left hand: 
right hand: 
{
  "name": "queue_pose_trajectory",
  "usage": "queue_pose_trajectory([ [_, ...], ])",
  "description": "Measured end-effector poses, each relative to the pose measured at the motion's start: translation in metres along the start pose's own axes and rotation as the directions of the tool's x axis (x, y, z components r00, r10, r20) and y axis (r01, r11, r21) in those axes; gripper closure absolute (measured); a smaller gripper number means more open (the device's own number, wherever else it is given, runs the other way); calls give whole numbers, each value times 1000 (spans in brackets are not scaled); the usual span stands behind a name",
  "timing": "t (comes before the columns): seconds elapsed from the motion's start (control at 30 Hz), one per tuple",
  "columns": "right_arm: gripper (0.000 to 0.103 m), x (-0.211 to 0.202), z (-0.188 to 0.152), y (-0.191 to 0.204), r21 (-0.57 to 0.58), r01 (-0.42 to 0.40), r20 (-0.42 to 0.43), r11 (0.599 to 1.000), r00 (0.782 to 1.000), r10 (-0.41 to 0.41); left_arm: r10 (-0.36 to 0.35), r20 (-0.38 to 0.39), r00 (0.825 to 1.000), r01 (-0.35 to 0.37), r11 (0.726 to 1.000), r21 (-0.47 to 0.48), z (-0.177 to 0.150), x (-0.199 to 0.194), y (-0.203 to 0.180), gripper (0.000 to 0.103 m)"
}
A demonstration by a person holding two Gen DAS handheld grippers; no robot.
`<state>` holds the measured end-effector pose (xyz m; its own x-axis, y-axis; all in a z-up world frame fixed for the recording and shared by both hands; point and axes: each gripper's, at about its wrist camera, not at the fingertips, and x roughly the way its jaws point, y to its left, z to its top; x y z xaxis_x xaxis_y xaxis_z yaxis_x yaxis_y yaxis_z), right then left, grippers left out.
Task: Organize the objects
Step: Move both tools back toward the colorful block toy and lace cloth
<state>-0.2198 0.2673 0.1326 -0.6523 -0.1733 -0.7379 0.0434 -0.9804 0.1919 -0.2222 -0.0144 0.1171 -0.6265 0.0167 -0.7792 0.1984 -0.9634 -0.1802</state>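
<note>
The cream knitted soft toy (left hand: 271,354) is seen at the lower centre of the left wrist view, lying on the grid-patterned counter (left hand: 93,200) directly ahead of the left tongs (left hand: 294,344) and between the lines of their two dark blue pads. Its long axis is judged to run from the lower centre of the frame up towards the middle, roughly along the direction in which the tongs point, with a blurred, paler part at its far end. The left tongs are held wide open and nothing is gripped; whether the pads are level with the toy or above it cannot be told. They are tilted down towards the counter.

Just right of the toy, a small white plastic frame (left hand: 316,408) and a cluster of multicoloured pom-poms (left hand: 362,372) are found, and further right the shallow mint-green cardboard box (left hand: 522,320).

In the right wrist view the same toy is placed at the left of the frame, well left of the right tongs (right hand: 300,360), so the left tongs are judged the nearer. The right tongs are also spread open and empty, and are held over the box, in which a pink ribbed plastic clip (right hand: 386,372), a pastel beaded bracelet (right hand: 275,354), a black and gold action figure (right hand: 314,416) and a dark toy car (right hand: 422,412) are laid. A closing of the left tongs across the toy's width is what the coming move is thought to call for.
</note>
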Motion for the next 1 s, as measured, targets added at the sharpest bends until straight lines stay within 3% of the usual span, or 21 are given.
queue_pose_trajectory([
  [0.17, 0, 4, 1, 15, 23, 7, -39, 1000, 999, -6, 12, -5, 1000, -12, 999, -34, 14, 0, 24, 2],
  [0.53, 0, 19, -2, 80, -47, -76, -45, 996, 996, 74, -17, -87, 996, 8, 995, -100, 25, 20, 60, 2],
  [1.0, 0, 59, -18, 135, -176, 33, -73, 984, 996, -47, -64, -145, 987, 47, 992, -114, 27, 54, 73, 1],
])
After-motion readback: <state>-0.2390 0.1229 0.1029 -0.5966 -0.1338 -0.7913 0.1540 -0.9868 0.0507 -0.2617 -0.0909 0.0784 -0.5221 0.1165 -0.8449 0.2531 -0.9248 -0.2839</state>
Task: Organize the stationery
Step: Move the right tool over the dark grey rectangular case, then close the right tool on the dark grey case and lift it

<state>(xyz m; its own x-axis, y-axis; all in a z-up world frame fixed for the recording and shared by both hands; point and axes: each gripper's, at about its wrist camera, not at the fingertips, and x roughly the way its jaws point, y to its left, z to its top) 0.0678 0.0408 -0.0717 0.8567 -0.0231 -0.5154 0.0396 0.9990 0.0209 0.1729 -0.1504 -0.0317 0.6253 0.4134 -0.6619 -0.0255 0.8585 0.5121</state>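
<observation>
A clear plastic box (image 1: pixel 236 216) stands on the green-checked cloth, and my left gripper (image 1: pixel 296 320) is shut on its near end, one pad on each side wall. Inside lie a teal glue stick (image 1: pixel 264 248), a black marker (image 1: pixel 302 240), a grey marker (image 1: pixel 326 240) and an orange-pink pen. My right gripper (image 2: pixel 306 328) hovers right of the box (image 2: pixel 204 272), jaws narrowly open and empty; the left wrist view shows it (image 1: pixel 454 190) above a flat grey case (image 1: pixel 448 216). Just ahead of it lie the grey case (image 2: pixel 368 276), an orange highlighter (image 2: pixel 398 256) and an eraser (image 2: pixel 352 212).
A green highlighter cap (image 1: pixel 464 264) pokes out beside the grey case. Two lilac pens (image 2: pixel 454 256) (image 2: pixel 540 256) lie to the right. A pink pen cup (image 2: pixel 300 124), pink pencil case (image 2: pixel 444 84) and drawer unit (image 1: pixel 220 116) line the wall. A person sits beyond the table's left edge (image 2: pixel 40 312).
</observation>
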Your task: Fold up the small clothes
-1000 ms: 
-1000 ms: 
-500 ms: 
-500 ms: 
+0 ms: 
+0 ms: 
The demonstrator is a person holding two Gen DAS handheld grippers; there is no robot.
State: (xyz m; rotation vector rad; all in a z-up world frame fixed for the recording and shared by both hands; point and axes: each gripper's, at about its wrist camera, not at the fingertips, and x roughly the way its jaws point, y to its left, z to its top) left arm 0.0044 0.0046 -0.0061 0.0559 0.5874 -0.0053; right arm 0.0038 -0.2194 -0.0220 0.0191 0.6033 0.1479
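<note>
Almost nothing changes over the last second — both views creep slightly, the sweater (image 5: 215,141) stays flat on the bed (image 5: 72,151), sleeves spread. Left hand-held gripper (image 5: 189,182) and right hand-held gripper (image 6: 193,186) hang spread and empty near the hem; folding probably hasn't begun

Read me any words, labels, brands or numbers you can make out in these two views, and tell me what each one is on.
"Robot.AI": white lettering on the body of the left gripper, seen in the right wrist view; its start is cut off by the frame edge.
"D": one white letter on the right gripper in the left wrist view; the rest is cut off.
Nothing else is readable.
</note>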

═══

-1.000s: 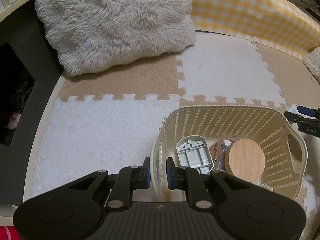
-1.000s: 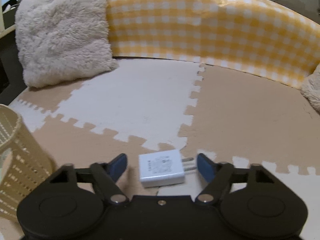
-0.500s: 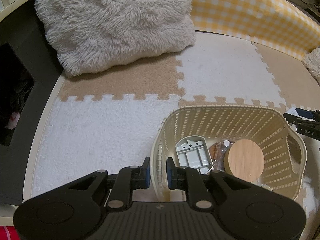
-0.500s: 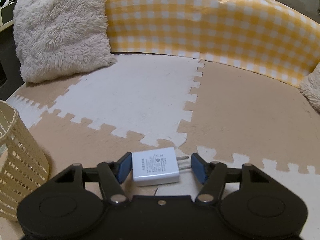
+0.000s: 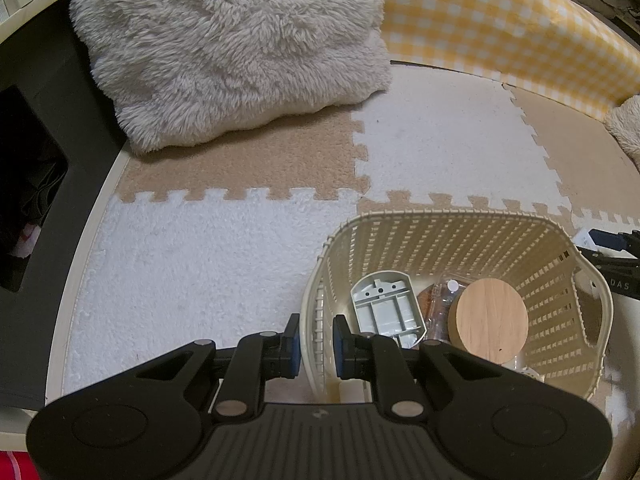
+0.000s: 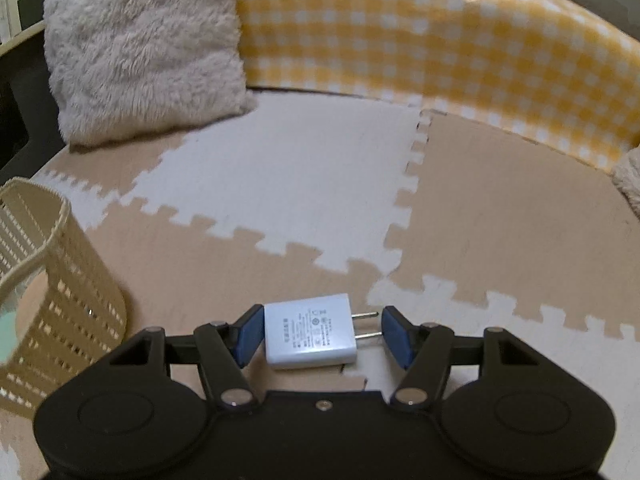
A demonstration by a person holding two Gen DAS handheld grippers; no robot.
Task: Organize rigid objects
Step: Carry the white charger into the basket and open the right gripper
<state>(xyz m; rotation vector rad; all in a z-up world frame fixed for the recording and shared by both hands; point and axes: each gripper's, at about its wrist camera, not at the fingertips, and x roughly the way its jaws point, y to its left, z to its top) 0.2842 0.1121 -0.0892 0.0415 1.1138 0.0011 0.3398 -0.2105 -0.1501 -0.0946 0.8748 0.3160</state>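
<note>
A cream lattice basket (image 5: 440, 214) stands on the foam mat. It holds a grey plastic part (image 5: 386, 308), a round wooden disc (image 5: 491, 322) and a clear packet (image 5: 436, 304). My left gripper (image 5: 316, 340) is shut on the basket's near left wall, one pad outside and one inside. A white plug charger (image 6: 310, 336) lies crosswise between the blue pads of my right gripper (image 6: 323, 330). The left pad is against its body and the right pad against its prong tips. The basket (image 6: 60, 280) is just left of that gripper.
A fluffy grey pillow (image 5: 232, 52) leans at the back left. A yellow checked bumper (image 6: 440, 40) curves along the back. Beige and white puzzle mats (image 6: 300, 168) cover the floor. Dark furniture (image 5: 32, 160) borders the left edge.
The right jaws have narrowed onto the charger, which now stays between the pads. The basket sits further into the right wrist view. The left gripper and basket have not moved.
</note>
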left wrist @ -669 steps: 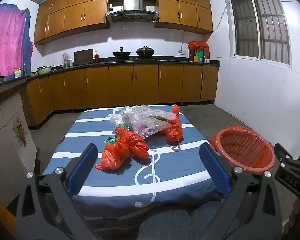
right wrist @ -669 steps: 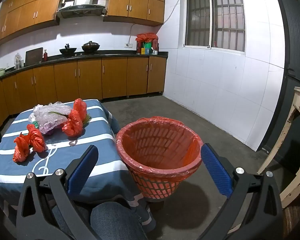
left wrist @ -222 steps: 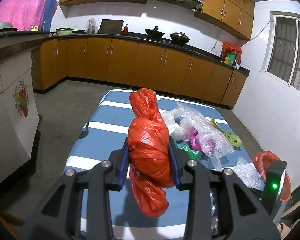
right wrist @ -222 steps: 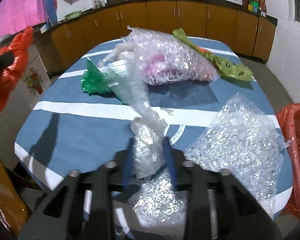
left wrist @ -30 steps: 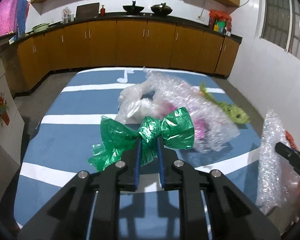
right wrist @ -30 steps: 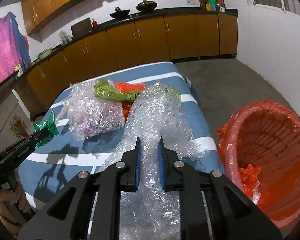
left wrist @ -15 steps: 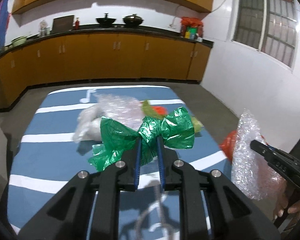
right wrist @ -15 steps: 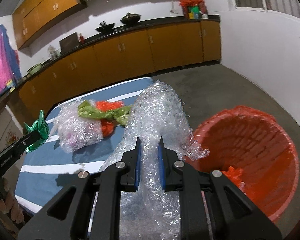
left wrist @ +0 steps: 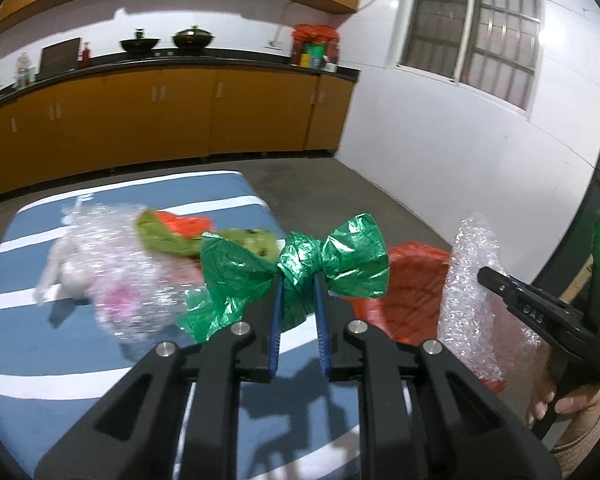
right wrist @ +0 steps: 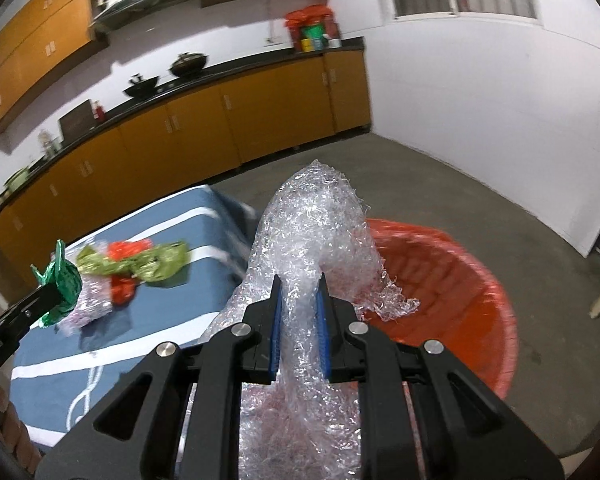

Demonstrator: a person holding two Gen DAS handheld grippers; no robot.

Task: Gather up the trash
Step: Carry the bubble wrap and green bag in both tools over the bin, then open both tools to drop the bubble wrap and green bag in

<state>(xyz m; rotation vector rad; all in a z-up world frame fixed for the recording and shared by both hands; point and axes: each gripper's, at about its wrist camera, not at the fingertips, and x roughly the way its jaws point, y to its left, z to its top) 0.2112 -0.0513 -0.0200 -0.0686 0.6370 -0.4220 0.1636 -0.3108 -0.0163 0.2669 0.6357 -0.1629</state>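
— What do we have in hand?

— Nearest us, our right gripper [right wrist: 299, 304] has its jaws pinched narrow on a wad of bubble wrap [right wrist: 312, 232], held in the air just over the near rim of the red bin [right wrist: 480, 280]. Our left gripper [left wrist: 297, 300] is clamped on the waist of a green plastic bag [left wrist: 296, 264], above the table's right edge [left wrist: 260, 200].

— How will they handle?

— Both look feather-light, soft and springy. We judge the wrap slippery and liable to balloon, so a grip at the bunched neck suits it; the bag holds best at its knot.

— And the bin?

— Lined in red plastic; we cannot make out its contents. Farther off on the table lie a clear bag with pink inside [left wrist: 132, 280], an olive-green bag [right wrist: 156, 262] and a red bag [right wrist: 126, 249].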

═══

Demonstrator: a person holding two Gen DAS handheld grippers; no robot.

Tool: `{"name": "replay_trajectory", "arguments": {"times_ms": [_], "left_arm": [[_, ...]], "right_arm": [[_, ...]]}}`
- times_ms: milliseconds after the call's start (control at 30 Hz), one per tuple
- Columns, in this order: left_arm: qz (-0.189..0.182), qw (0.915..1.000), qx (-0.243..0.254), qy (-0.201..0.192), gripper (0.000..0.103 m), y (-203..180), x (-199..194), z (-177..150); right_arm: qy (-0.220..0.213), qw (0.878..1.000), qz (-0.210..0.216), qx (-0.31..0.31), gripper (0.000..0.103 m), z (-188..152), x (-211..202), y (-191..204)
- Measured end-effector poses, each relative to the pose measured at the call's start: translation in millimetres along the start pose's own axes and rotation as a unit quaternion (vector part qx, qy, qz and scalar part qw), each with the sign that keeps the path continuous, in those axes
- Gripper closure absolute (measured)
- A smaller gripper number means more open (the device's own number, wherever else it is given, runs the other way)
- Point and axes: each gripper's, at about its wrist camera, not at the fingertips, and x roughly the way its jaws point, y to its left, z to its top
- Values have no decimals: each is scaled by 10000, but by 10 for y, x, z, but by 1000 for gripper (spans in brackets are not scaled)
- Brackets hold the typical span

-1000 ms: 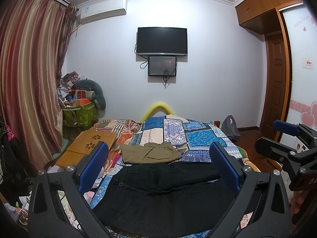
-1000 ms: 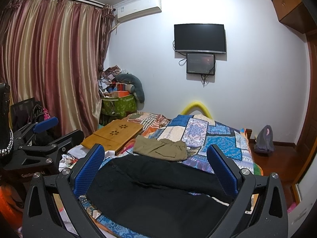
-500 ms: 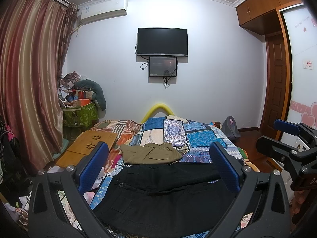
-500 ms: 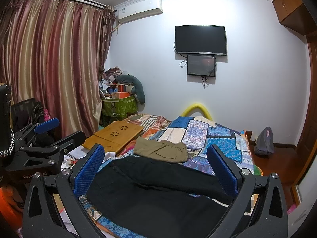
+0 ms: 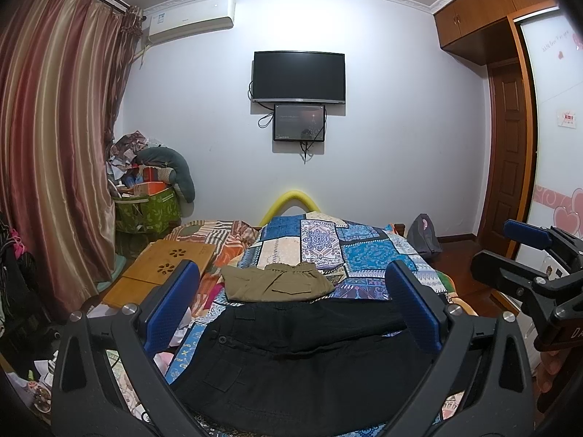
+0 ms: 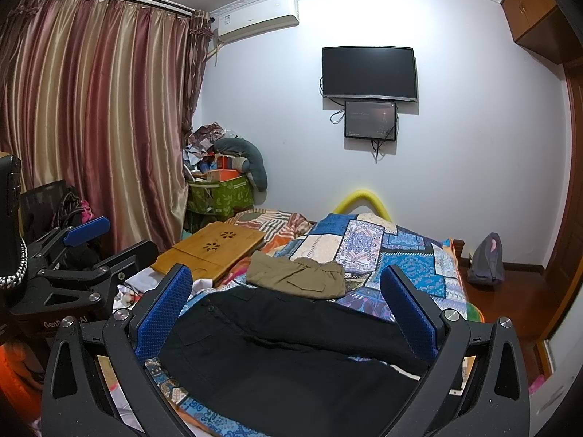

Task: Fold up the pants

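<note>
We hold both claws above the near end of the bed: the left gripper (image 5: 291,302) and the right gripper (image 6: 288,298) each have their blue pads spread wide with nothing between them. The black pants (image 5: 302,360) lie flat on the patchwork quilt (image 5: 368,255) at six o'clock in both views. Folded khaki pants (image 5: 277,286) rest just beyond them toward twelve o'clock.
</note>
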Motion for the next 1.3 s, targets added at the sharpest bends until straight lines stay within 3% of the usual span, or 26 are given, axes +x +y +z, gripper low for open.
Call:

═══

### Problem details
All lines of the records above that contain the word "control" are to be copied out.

### Answer to the exercise
  "timing": "t (comes before the columns): seconds elapsed from the motion's start (control at 30 Hz), one per tuple",
- times_ms: milliseconds after the call's start (control at 30 Hz), one per tuple

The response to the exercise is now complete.